Given information:
[Start of Attachment]

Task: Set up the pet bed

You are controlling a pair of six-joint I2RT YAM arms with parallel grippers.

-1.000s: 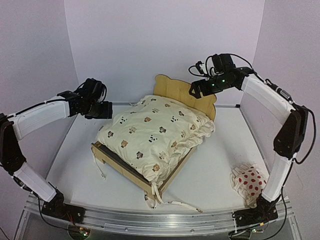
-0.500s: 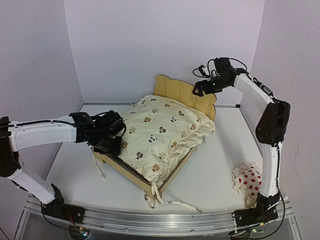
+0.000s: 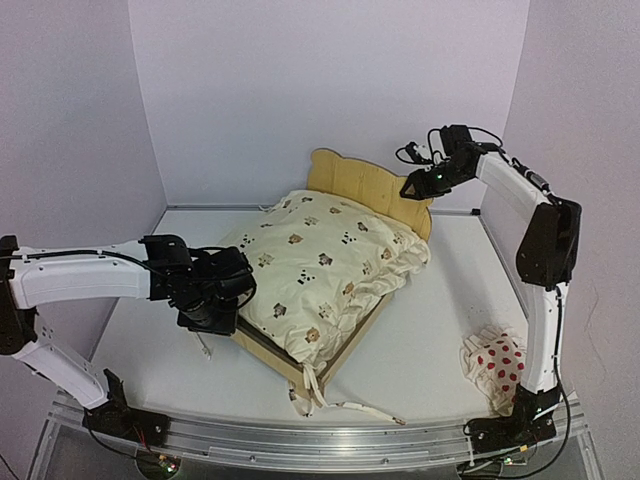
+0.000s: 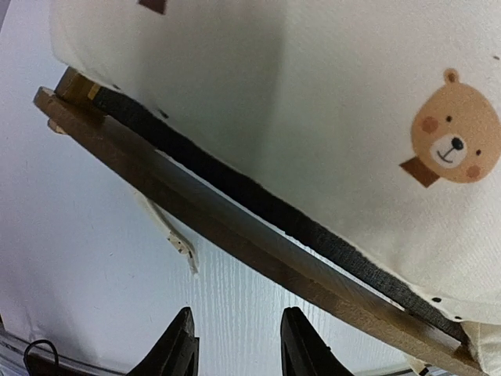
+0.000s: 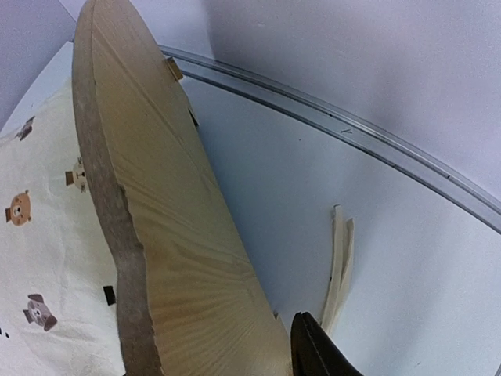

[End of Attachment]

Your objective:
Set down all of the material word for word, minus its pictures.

Problem solution:
Task: Set up the pet bed

You are controlling a pair of six-joint I2RT YAM arms with parallel grippers.

-1.000s: 
-0.500s: 
+0.000s: 
+0.000s: 
+0.000s: 

No part of the exercise remains unanswered.